━━━━━ PROVIDED ENTRIES ━━━━━

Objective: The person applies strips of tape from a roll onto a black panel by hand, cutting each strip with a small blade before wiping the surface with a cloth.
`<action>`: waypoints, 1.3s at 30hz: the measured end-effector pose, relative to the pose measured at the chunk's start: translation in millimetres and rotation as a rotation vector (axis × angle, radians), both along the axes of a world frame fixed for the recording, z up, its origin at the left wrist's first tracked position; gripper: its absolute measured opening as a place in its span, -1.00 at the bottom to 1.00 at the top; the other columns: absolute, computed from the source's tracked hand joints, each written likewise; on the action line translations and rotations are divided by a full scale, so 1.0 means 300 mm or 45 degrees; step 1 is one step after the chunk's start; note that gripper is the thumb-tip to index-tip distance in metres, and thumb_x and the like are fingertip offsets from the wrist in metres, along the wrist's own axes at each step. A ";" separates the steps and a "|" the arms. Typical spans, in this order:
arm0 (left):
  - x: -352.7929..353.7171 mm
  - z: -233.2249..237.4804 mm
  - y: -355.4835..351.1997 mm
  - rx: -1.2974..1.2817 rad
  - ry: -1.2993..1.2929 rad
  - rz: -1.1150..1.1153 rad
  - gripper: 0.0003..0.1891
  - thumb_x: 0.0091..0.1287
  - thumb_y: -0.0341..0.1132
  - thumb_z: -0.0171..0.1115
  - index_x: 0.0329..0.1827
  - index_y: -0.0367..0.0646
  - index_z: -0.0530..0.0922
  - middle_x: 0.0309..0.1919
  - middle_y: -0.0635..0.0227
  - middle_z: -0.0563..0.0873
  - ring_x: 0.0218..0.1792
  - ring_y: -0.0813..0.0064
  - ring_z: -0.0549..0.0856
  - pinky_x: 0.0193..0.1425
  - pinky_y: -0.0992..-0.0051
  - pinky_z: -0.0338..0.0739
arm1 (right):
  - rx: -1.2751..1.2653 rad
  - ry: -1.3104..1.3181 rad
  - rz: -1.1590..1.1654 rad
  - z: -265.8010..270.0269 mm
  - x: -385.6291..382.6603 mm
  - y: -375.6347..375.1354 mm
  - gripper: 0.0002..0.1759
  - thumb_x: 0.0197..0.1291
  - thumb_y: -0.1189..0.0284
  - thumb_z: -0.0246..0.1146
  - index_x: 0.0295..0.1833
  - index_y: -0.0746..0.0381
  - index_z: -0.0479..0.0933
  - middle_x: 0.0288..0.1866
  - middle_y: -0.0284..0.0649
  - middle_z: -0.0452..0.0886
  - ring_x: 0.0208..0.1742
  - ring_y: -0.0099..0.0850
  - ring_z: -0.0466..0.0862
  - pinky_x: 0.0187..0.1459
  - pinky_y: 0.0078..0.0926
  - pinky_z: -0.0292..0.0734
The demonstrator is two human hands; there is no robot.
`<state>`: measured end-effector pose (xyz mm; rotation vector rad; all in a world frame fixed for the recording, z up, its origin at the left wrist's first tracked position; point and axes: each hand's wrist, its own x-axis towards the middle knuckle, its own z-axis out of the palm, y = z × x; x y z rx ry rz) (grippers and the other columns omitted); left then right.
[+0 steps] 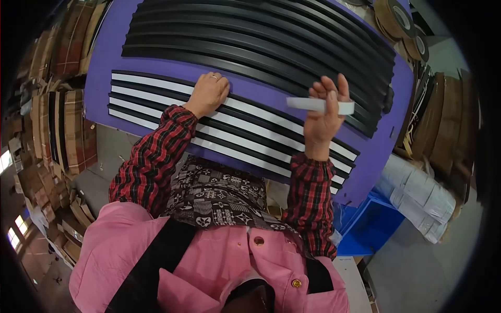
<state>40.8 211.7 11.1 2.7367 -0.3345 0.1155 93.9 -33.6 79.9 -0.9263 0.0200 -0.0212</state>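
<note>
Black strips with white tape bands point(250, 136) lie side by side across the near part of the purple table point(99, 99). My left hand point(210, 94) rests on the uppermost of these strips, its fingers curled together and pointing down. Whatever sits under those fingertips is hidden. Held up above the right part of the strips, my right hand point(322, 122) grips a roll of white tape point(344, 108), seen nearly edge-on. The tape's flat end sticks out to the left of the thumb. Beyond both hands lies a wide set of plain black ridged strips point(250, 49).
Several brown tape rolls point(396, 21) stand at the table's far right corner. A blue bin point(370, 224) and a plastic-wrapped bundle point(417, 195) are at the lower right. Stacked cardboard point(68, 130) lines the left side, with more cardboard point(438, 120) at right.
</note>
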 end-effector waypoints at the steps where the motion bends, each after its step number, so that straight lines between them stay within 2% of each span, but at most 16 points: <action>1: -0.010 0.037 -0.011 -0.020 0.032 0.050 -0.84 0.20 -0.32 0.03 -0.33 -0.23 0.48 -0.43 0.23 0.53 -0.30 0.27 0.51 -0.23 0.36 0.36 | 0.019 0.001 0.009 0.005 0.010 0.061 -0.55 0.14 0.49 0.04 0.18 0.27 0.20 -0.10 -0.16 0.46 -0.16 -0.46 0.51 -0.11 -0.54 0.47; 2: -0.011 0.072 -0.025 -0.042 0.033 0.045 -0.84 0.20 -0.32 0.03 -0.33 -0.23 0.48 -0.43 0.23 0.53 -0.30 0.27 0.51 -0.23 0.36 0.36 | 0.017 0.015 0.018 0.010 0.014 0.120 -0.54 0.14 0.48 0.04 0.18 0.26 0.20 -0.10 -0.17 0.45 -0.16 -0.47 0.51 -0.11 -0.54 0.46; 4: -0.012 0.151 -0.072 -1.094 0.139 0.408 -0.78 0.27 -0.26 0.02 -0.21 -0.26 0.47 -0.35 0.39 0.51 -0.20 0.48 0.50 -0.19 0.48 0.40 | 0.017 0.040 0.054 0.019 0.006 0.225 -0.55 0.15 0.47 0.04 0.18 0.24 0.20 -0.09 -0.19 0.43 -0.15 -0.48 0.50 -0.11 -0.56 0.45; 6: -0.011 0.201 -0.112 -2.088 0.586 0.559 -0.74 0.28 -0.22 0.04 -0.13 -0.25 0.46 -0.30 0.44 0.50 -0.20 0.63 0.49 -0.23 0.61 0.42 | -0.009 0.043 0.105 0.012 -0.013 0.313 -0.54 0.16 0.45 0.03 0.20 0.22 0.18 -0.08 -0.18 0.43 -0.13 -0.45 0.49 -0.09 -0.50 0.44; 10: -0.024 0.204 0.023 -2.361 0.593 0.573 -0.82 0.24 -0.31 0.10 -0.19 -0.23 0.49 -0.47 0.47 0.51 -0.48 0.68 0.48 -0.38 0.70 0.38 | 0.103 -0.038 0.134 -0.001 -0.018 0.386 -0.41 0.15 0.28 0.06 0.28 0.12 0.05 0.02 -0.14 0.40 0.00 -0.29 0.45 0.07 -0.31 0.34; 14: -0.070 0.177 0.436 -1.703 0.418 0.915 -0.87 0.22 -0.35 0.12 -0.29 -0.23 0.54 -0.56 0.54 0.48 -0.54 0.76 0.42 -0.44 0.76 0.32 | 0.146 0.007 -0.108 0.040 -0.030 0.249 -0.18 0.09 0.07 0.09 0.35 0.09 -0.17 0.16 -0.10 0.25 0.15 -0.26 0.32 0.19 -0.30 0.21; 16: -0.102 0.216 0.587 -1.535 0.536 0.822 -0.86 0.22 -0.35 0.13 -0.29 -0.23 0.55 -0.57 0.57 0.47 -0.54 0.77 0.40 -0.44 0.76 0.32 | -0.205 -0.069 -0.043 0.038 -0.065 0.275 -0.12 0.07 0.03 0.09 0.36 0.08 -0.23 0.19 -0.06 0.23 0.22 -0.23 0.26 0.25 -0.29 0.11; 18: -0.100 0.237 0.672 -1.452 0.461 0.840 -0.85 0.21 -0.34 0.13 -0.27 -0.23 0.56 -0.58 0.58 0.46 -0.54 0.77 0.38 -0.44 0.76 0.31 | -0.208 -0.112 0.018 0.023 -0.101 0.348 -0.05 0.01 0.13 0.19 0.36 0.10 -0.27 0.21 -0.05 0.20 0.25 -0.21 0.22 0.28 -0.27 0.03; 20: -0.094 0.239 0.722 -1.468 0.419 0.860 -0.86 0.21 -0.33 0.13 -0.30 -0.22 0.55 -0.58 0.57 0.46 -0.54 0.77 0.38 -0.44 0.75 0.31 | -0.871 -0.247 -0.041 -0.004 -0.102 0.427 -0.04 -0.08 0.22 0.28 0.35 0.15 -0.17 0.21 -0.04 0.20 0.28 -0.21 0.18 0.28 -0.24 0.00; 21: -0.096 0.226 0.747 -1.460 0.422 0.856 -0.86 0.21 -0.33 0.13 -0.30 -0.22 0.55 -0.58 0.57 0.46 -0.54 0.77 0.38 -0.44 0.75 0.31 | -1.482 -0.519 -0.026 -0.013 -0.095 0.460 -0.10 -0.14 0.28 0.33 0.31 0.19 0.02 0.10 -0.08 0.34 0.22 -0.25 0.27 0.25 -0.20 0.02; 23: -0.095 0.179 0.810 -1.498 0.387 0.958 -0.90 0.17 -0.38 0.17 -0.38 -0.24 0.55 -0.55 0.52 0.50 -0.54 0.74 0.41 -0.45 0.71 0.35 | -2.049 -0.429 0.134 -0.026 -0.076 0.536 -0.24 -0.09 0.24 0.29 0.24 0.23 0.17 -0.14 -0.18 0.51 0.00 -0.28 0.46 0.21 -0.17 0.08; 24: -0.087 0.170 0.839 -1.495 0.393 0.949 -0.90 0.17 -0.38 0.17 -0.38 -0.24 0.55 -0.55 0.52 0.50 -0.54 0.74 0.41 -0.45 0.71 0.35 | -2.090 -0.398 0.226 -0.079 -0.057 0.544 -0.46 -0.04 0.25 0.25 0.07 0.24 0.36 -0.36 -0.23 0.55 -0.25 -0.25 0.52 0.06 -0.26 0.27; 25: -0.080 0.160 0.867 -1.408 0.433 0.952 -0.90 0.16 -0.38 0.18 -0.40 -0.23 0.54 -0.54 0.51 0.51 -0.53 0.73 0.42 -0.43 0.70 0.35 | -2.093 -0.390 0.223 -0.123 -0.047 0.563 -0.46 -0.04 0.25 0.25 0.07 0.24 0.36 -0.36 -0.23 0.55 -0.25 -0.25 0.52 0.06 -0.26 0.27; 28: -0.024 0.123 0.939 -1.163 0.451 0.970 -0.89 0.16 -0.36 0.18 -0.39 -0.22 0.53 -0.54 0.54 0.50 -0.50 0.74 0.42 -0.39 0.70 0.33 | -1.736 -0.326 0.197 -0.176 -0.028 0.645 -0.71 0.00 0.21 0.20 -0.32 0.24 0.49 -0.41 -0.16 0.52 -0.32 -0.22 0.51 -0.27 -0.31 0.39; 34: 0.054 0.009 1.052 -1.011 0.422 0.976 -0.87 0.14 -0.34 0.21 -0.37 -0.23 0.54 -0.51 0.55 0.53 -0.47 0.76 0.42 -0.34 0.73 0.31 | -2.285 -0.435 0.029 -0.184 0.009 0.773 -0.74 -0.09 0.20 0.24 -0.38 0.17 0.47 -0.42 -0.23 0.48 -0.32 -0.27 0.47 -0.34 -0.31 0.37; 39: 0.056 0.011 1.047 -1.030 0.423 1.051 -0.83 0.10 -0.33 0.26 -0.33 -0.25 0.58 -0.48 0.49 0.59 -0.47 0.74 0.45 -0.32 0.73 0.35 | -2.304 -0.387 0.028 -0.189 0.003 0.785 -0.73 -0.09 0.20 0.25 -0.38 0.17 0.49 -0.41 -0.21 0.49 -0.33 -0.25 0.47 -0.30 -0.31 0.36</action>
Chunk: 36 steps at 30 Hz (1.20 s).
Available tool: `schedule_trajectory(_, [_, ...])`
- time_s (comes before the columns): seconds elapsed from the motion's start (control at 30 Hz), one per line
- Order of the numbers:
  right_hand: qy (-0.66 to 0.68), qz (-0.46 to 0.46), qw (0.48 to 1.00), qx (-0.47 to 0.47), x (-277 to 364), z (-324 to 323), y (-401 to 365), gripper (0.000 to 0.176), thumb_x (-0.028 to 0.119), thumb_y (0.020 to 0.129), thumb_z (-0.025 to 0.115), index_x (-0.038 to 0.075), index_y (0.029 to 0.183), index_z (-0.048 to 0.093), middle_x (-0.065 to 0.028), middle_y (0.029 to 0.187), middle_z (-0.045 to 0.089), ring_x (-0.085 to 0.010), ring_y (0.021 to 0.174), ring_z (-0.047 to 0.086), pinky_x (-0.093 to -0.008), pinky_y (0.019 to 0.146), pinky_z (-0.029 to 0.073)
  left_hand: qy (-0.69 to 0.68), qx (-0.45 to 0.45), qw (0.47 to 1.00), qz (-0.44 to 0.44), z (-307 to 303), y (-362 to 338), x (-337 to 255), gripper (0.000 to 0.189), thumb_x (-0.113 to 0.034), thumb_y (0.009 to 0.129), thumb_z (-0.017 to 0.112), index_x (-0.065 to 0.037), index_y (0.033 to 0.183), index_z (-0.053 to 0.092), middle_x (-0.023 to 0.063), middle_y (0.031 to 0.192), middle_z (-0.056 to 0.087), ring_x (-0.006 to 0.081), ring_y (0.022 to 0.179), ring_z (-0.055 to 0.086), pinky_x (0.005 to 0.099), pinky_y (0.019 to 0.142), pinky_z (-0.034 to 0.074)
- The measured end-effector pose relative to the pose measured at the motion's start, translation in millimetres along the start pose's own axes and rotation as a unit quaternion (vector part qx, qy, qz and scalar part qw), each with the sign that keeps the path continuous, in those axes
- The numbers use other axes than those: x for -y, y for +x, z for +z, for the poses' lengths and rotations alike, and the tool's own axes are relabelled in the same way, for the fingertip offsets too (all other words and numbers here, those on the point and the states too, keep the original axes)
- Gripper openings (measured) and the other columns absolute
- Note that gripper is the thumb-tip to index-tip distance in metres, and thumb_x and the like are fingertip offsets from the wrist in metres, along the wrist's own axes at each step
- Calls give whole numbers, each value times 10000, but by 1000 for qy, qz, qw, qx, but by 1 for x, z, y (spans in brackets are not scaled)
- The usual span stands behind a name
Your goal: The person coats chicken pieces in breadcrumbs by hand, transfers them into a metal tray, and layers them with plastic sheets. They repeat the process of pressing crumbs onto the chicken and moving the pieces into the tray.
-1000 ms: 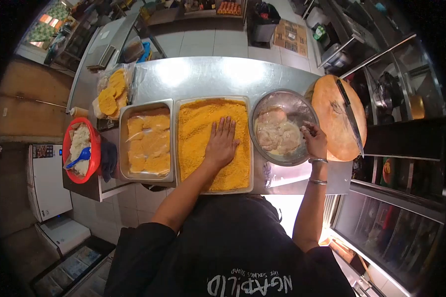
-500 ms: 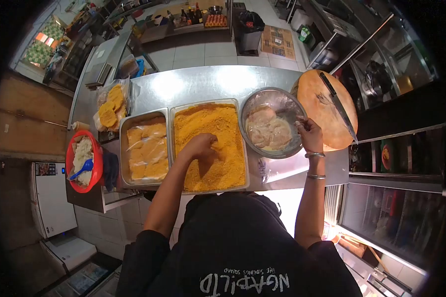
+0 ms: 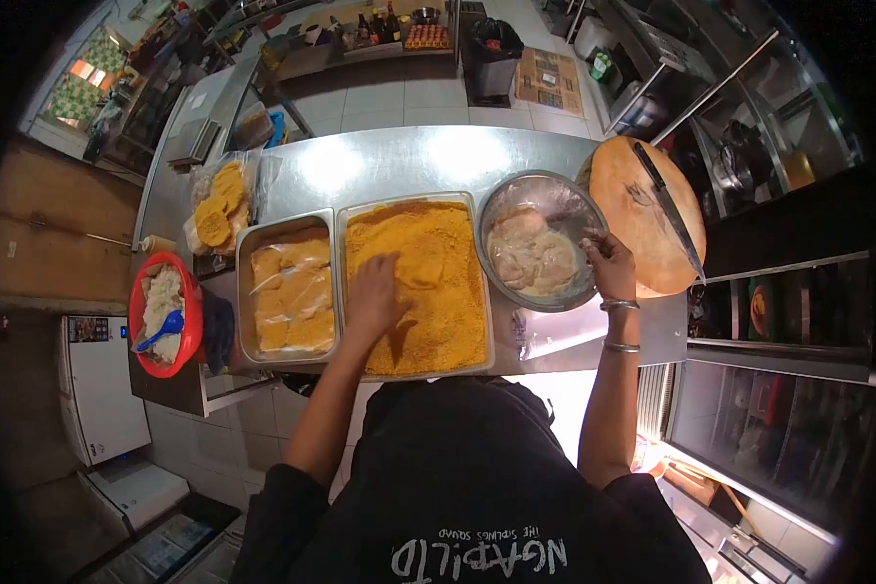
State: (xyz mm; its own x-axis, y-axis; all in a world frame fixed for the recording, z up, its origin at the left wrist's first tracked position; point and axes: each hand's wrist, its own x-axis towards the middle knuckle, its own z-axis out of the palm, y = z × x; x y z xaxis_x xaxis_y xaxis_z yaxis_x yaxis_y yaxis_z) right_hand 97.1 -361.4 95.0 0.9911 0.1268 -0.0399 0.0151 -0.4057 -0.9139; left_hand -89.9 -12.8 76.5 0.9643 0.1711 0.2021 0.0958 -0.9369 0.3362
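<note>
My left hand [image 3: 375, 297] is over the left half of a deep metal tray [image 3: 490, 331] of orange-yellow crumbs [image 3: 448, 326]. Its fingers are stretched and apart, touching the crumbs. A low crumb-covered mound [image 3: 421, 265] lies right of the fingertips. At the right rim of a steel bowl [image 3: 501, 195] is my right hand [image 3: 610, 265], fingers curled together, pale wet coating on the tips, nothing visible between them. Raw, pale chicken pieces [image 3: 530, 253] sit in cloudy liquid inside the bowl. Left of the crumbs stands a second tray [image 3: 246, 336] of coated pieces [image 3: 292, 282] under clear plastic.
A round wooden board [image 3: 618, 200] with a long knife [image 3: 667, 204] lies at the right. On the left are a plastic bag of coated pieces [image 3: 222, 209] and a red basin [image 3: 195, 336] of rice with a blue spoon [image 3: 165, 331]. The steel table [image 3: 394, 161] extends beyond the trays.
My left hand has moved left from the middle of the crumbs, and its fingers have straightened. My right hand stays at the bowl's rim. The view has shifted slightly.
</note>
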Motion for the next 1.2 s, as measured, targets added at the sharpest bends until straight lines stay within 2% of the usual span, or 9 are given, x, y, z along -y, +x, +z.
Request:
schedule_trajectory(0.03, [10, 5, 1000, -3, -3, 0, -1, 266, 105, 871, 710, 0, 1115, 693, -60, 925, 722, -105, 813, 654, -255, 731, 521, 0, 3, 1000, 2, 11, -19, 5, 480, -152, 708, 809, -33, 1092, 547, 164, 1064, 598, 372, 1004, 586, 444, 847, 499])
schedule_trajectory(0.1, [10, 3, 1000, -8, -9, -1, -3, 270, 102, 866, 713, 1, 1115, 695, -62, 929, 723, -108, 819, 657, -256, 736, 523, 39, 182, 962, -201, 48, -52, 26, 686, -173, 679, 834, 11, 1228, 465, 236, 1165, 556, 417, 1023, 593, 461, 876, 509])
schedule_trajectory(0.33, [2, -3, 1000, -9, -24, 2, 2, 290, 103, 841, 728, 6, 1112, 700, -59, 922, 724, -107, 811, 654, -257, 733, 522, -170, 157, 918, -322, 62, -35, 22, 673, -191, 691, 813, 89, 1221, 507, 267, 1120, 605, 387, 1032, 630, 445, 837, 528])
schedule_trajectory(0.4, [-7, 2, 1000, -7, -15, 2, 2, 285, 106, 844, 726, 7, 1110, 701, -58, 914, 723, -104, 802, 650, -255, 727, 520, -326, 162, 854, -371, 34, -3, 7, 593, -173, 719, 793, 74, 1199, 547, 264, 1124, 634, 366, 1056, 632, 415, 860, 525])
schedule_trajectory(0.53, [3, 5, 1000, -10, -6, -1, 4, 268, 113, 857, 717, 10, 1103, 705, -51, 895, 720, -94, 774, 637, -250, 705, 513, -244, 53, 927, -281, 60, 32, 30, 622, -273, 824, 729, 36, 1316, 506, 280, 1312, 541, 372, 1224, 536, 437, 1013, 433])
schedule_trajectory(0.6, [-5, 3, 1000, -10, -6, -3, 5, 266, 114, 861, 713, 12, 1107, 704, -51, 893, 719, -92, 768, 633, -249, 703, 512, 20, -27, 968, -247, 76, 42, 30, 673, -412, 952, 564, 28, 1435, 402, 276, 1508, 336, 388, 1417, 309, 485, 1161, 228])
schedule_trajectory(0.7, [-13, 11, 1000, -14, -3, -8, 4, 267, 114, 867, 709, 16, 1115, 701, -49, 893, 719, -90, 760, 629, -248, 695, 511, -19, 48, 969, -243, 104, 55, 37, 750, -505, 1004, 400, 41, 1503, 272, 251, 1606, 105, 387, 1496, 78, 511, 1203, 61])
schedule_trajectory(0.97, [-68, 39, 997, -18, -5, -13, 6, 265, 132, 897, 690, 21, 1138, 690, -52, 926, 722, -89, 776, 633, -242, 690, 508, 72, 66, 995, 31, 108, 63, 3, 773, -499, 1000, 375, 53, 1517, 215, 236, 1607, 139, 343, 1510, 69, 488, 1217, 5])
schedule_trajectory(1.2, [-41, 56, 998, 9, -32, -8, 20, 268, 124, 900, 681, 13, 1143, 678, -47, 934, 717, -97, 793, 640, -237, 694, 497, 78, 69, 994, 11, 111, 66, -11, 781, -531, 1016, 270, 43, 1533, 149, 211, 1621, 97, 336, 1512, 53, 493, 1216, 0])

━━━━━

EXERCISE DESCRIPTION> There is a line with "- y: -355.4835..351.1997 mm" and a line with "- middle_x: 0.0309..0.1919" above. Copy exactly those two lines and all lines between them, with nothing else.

ANSWER TO THE PROBLEM>
  - y: -355.4835..351.1997 mm
  - rx: -1.2974..1.2817 rad
  - ry: -1.2993..1.2929 rad
  - rz: -1.1150..1.1153 rad
  - gripper: 0.0003..0.1891
  - thumb_x: 0.0091..0.1287
  - thumb_y: -0.0341..0.1132
  - thumb_z: -0.0171..0.1115
  - index_x: 0.0329..0.1827
  - index_y: -0.0367..0.0646
  - index_z: -0.0530..0.0922
  - middle_x: 0.0309..0.1919

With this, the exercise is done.